South Africa leads Africa in women’s corporate board representation, with JSE companies showing consistent gains towards boardroom parity. Yet executive control remains concentrated among men, pointing to the headline dichotomy: boards are diversifying, but power is not yet equally shared.

Trailblazers like Mpumi Madisa, Nonkululeko Nyembezi‑Heita, and Jeanette Marais offer inspiration and evidence of what is possible. But lasting progress demands intentional transformation—through legislation, business policies, mentorship, and accountability.

This Women’s Month, South Africa can celebrate its thinkers, leaders, and pioneers—but also recommit to ensuring leadership is not just shared, but reshaped.


References

Just Share. (2024). Women in Leadership: Assessing Gender Equality in the JSE Top 40. Johannesburg: Just Share.

Spencer Stuart. (2024). South Africa Board Index – Diversity. Johannesburg: Spencer Stuart.
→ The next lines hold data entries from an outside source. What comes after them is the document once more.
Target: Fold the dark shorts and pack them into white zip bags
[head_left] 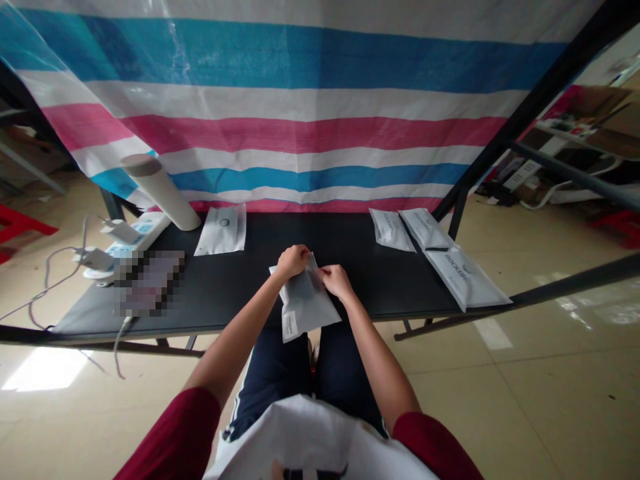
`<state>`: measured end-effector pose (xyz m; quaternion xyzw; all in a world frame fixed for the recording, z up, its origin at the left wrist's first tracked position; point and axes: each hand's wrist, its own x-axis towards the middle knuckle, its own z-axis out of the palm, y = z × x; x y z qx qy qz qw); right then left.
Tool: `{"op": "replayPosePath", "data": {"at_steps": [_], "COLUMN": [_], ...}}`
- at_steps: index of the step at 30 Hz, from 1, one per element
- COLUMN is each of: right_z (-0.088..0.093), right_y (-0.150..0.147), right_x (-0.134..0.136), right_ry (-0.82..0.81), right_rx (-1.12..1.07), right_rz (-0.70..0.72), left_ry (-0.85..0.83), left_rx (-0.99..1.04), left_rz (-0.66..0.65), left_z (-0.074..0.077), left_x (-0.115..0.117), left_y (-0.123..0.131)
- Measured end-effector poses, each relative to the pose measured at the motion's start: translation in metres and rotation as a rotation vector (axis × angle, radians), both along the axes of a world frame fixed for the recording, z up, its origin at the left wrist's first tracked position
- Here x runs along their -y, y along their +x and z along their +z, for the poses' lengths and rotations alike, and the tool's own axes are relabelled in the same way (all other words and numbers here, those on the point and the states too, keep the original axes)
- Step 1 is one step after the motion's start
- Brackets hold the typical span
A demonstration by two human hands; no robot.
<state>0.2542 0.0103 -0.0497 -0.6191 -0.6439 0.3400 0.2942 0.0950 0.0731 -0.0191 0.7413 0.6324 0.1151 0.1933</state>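
Over the front edge of the black table (260, 287) I hold a grey padded pouch (304, 305) with a small white label at its near corner. My left hand (293, 260) pinches its upper left corner. My right hand (336, 279) grips its top edge on the right, fingers closed. The pouch slopes down toward my lap.
A similar flat pouch (221, 230) lies at the back left beside a tilted white cylinder (159, 190). Three more pouches (430, 243) lie at the right end. A power strip with plugs and cables (125, 240) sits at the left. A striped tarp (300, 113) hangs behind.
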Motion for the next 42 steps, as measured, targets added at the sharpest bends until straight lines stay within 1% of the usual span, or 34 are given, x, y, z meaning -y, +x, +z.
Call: {"op": "replayPosePath", "data": {"at_steps": [3, 6, 8, 11, 14, 17, 18, 20, 23, 25, 27, 31, 34, 36, 38, 40, 42], "right_z": [-0.006, -0.014, -0.017, -0.016, -0.013, -0.013, -0.014, -0.017, -0.018, -0.016, -0.010, 0.003, 0.006, 0.004, 0.002, 0.002, 0.005], "right_y": [0.000, -0.002, -0.005, -0.007, -0.005, -0.003, -0.003, -0.002, -0.004, -0.007, -0.012, -0.020, -0.023, -0.021, -0.013, 0.000, 0.018], "right_x": [0.048, 0.094, 0.113, 0.123, 0.117, 0.102, 0.096, 0.081, 0.057, 0.043, 0.030, 0.013, 0.007, 0.008, 0.012, 0.018, 0.025], "right_ry": [-0.048, -0.167, -0.206, -0.198, -0.162, -0.133, -0.130, -0.133, -0.134, -0.144, -0.159, -0.149, -0.133, -0.142, -0.175, -0.227, -0.275], "right_rx": [-0.124, -0.366, -0.461, -0.485, -0.534, -0.599, -0.607, -0.584, -0.466, -0.366, -0.263, -0.076, -0.023, -0.065, -0.160, -0.276, -0.400], "right_rz": [0.021, -0.005, -0.031, -0.064, -0.100, -0.100, -0.088, -0.052, 0.013, 0.046, 0.083, 0.173, 0.188, 0.186, 0.159, 0.082, -0.023], "left_ry": [0.023, 0.032, 0.041, 0.074, 0.200, 0.390, 0.420, 0.426, 0.408, 0.403, 0.394, 0.380, 0.378, 0.364, 0.346, 0.333, 0.326], "left_rx": [0.010, 0.025, 0.035, 0.038, 0.041, 0.048, 0.051, 0.068, 0.129, 0.190, 0.250, 0.312, 0.313, 0.296, 0.274, 0.253, 0.228], "left_rz": [0.027, 0.007, -0.017, -0.023, -0.005, -0.017, -0.024, -0.037, -0.078, -0.103, -0.115, -0.165, -0.185, -0.178, -0.167, -0.159, -0.157], "left_z": [0.003, 0.003, 0.003, 0.004, 0.010, 0.009, 0.006, -0.004, -0.022, -0.031, -0.035, -0.035, -0.034, -0.035, -0.037, -0.039, -0.041], "left_x": [-0.008, -0.012, -0.011, -0.004, 0.015, 0.045, 0.055, 0.074, 0.091, 0.095, 0.096, 0.097, 0.098, 0.099, 0.098, 0.097, 0.096], "left_y": [-0.012, -0.015, -0.012, -0.004, -0.001, -0.008, -0.011, -0.019, -0.029, -0.034, -0.036, -0.035, -0.033, -0.032, -0.032, -0.032, -0.032]}}
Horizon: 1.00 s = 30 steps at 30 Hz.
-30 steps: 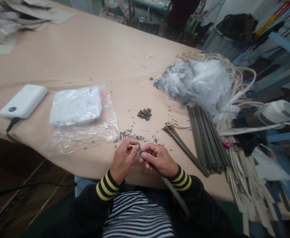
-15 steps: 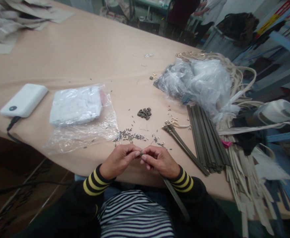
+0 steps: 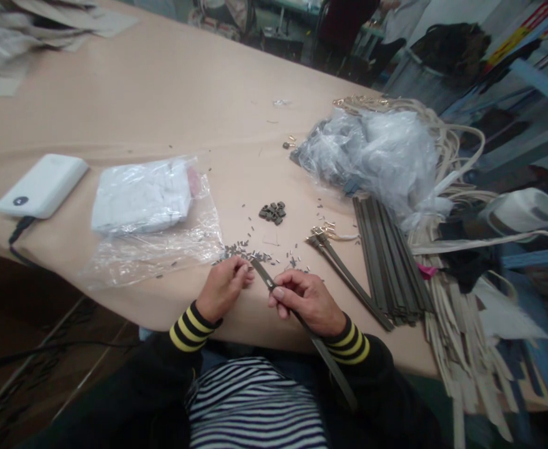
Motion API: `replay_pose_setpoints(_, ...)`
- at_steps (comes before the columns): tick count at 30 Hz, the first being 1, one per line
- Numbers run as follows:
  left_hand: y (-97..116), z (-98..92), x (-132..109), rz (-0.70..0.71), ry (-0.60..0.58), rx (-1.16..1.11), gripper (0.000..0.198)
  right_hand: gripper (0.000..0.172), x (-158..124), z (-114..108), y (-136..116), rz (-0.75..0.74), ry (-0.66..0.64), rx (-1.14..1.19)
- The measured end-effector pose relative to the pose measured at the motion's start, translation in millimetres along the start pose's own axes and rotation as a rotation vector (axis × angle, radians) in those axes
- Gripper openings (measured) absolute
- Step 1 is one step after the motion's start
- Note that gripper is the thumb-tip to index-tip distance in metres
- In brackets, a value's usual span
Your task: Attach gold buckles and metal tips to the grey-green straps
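My right hand (image 3: 308, 298) pinches a dark olive strap (image 3: 327, 358) near one end. That end, with a small slot in it, points away from me past the fingertips, and the rest hangs down over my right sleeve. Close by on the left, my left hand (image 3: 223, 285) is closed with its fingers curled, apart from the strap. Whatever its fingertips hold, if anything, is too small to make out. Many tiny dark metal pieces (image 3: 239, 251) lie scattered just beyond my hands. Farther off sits a small heap of dark olive loops (image 3: 273, 212).
To the right lie finished-looking straps with gold buckles (image 3: 323, 236), a stack of olive straps (image 3: 389, 262), and a clear plastic bag (image 3: 372, 146). Beige straps (image 3: 461, 349) hang over the edge. A wrapped white packet (image 3: 143, 196) and a white power bank (image 3: 42, 185) are at left.
My hands have come apart. The left drew back leftward from the strap end, which now shows its slot. My right hand keeps its hold on the strap.
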<state>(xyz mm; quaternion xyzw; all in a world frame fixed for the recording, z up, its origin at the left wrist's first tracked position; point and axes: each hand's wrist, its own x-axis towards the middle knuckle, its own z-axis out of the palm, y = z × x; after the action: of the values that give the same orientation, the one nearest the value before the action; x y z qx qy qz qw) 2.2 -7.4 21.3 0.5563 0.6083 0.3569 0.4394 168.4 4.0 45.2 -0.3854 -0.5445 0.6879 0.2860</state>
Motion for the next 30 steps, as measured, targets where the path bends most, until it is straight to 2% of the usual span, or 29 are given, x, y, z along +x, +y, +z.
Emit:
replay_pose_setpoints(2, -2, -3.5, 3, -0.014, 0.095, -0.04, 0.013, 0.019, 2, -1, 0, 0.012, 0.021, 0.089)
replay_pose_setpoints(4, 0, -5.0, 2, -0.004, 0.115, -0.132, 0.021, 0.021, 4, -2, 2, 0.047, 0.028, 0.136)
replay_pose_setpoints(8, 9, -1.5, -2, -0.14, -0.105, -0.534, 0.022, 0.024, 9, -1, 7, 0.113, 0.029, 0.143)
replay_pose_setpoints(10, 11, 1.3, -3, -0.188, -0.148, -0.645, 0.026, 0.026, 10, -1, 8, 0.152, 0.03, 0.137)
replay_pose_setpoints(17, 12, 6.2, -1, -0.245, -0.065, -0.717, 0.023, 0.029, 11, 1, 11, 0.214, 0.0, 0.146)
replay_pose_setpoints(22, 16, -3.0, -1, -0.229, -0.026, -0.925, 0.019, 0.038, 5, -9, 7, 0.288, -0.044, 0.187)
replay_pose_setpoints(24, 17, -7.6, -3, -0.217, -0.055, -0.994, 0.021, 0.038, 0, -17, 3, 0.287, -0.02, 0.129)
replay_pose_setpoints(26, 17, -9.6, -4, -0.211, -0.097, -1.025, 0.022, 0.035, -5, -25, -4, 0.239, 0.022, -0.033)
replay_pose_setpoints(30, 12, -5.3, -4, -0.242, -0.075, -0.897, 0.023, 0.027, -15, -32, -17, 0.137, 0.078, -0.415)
Egon Zehnder. (2023). Global Board Diversity Tracker: South Africa Spotlight. Johannesburg: Egon Zehnder.

UN SSE / IFC. (2023). Gender Equality in Corporate Leadership in Africa. Geneva: UN SSE Initiative.

LinkedIn Economic Graph. (2025). The State of Women in Leadership. LinkedIn Research.

Commission for Employment Equity. (2023). 23rd Annual Report 2022–2023. Pretoria: Department of Labour.

ExecuShe / UN Women. (2024). Gender Power Gap Webinar Analysis. Online report.

KPMG South Africa. (2023). Women in Leadership: A South African Perspective. Johannesburg: KPMG.

Wikipedia. (2025). Mpumi Madisa; Nonkululeko Nyembezi‑Heita; Jeanette Marais. Available at Wikipedia.